Late last year, I bought a copy of Maria González Davies’ Multiple Voices in the Translation Classroom, which describes 70 activities, 23 tasks and 3 projects that can be used in the classroom to develop various translation skills. Activities are considered brief exercises designed to help practice specific points, tasks are chains of activities “with the same global aim and a final product” (2004: 23), while projects are “multicompetence assignments” designed to help students engage in professional and pedagogical activities and tasks while collaboratively completing an end product—either an authentic translation commissioned by a client or a simulated situation (2004: 28). For brevity’s sake, in this post, I’ll use the term task to refer collectively to the activities, tasks and projects Davies describes in her book. These tasks are suited to a variety of translation classes, including comparative stylistics, general and specialized translation, and, in some cases, even terminology. I’ve now had a chance to try out one of them in my Introduction to Translation into English class for anglophone students, and I plan to try a few others, so I thought I’d write a series of posts about my experiences.

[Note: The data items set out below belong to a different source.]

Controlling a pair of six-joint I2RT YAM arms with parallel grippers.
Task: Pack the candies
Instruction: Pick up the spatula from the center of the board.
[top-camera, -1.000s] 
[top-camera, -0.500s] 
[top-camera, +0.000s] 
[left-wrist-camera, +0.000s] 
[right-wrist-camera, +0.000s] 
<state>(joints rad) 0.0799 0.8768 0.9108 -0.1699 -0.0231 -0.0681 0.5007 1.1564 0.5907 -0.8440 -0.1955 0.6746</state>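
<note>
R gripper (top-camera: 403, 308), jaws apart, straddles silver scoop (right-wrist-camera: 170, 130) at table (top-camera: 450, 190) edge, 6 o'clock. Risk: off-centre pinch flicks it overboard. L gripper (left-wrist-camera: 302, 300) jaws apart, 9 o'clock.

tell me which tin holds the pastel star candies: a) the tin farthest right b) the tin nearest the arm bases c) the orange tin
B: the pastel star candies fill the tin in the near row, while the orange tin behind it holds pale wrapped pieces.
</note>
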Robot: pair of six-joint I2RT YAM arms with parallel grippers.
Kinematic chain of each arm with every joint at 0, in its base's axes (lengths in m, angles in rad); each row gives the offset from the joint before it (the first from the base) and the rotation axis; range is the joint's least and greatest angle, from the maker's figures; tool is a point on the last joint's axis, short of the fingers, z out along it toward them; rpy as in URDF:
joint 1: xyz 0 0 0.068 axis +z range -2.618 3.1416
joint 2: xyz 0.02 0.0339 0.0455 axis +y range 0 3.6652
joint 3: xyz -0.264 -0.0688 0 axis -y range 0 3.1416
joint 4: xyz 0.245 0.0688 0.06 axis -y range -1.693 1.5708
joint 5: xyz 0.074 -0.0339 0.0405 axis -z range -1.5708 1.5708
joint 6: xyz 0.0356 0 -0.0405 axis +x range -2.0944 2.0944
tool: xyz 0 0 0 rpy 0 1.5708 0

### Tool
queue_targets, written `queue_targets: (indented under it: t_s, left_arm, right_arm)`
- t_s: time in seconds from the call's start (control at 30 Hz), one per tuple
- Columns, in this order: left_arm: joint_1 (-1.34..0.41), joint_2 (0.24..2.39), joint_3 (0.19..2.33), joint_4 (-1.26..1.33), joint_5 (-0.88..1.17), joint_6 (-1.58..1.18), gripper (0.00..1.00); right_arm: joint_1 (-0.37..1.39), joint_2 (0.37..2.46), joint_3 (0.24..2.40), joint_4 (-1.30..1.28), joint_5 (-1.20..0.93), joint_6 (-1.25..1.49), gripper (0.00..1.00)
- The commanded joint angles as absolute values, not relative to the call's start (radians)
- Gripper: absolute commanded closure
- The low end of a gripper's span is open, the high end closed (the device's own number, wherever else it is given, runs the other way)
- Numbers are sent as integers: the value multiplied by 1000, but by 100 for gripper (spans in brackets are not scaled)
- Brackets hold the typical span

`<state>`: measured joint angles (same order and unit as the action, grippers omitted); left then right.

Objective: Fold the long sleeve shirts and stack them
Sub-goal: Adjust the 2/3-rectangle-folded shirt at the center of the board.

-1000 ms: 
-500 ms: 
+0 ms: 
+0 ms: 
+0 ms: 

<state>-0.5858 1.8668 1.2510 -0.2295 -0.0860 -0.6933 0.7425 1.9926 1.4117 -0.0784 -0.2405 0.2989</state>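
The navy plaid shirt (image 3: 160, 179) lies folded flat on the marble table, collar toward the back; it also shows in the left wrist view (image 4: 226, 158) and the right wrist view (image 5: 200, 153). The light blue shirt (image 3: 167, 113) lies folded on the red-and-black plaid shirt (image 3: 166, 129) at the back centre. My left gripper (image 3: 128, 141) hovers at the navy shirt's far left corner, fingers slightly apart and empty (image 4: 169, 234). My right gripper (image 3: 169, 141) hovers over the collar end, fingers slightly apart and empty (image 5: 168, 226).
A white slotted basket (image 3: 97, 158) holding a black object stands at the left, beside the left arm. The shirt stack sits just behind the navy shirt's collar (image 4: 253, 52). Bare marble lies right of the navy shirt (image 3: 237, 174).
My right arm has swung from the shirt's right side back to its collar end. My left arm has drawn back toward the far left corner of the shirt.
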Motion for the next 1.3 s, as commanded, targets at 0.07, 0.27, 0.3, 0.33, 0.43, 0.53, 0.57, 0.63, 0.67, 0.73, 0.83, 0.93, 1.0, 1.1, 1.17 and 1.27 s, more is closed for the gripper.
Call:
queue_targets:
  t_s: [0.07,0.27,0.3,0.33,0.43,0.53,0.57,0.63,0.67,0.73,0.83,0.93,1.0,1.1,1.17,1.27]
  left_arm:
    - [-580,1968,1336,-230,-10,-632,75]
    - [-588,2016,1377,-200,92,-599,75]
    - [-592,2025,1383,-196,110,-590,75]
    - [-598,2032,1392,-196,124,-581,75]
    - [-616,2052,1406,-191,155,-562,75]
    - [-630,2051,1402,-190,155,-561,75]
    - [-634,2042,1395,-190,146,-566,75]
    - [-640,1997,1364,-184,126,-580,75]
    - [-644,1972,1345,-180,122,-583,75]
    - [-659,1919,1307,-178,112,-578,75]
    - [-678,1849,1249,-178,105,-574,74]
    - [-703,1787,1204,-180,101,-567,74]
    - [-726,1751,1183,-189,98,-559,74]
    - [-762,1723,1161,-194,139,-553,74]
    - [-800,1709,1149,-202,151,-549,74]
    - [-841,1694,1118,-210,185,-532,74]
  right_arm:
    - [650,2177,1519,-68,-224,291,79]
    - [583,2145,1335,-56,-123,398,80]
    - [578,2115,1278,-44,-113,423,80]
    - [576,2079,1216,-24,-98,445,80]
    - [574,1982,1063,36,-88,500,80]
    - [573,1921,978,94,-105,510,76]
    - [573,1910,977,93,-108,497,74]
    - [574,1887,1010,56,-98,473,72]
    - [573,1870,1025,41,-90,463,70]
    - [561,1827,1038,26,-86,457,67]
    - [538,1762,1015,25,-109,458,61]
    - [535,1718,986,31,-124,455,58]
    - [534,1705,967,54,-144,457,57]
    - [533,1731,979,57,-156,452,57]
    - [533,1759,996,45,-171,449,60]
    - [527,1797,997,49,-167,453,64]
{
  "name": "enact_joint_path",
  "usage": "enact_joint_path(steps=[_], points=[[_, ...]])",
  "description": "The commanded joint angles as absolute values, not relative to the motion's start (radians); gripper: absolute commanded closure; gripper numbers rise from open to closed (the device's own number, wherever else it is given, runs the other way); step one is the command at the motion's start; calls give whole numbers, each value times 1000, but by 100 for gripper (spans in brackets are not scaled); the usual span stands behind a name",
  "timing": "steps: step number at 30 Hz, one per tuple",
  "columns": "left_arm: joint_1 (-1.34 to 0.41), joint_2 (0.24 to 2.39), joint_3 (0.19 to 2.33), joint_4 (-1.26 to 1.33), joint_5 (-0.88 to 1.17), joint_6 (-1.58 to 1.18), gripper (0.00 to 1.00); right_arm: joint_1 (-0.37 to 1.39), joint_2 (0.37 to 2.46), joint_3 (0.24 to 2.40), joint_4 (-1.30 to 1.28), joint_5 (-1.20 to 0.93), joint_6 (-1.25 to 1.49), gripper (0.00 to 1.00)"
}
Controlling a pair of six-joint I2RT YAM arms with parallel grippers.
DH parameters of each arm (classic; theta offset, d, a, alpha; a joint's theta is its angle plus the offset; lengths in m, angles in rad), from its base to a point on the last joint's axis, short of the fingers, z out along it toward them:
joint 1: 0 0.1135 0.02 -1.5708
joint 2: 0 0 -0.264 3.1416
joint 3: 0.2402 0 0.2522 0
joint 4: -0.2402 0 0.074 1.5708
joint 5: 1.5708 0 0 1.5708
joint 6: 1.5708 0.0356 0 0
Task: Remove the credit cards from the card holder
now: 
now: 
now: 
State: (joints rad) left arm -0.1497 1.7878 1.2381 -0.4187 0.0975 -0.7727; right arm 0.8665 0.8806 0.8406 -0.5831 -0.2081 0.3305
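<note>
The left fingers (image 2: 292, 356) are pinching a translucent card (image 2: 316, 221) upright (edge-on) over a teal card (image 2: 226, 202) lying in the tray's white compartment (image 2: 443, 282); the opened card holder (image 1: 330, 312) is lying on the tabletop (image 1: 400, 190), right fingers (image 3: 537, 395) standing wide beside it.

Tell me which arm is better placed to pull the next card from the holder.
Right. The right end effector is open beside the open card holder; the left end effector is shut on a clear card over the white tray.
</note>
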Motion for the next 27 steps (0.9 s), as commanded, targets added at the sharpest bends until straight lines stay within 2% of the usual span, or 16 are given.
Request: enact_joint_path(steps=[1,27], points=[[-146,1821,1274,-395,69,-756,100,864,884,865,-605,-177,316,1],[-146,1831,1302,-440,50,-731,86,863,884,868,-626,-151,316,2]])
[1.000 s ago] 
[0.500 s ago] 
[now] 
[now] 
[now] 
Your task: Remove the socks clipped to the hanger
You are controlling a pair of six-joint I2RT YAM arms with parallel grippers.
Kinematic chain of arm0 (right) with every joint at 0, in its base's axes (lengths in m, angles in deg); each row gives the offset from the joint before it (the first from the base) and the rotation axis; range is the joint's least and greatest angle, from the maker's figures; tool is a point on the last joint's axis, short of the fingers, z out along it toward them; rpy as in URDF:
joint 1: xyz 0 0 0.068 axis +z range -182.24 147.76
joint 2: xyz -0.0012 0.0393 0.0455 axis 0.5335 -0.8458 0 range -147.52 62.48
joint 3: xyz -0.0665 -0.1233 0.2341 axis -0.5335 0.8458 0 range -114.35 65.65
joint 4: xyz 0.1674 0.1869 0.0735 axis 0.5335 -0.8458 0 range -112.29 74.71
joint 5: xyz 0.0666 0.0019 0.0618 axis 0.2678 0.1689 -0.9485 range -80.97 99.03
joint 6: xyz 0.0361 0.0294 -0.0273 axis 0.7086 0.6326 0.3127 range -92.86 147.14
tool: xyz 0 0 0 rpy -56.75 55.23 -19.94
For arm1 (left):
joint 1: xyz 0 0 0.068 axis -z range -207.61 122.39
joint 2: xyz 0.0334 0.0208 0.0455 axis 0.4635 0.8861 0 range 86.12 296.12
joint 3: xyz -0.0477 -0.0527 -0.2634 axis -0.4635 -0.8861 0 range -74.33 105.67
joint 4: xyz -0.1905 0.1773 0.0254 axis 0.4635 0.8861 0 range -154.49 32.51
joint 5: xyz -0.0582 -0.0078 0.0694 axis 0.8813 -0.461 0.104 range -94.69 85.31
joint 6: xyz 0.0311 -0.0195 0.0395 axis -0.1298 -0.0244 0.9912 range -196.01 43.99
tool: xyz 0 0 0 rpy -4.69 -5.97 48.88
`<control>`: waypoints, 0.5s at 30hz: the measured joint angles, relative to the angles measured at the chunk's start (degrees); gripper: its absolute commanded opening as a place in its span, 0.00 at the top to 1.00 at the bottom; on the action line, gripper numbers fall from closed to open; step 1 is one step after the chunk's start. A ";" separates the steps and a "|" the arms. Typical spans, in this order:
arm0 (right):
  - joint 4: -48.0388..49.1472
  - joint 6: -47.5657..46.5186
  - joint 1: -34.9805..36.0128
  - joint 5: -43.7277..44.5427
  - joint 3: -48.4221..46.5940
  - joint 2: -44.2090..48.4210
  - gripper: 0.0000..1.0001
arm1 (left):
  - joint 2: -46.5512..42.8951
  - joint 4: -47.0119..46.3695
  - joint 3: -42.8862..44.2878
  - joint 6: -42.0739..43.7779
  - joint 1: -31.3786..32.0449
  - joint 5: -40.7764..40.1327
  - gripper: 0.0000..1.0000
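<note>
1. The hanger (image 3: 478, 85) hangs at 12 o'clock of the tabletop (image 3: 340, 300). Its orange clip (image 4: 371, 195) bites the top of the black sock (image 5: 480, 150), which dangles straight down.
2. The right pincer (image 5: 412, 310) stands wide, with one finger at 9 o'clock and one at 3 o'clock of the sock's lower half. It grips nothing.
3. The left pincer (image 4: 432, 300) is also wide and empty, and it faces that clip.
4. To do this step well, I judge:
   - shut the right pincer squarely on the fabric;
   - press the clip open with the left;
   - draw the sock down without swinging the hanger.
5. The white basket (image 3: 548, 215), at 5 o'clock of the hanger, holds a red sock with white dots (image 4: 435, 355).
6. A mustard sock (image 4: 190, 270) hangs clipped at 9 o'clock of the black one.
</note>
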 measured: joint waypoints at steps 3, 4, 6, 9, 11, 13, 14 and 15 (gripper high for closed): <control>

I should start off by saying that I’ve found the tasks quite useful and well-designed. Each one is broadly grouped into categories (e.g. translation and cultural studies, degrees of fidelity, developing linguistic skills) so that if you’re interested in working on certain types of translation skills, you can quickly flip through four, five, or more tasks to use with (or adapt for) your own class. Each task is also prefaced with very helpful details about the aims (e.g. to learn to peer edit, to practice inter- and intralinguistic translation), the suggested level (beginner, intermediate, advanced), the length of time and the number of sessions that might be needed (e.g. 10 minutes for one of the activities, or three 2-hour sessions for one of the tasks), and the suggested groupings (individual, pairs, small groups). Each task has a sample text for the students to work with, but unless students are translating from English into another language (and ideally into Spanish or Catalan), the texts will have to be substituted with something similar. This isn’t really a drawback, though, as it’s the ideas and goals behind the task that are important, and many texts could be used to achieve the goals highlighted by Davies.
One complaint I had, however, was about the formatting of the book: I would have preferred the tasks to each begin on a new page instead of following one another with just a few blank lines in between. I found it hard to flip quickly through the book to get a few details about each task, as each one seemed to start somewhere near the middle or end of a page, hidden among all the bullet points and numbered lists. That’s a small complaint though, and it doesn’t detract from the overall value of the book.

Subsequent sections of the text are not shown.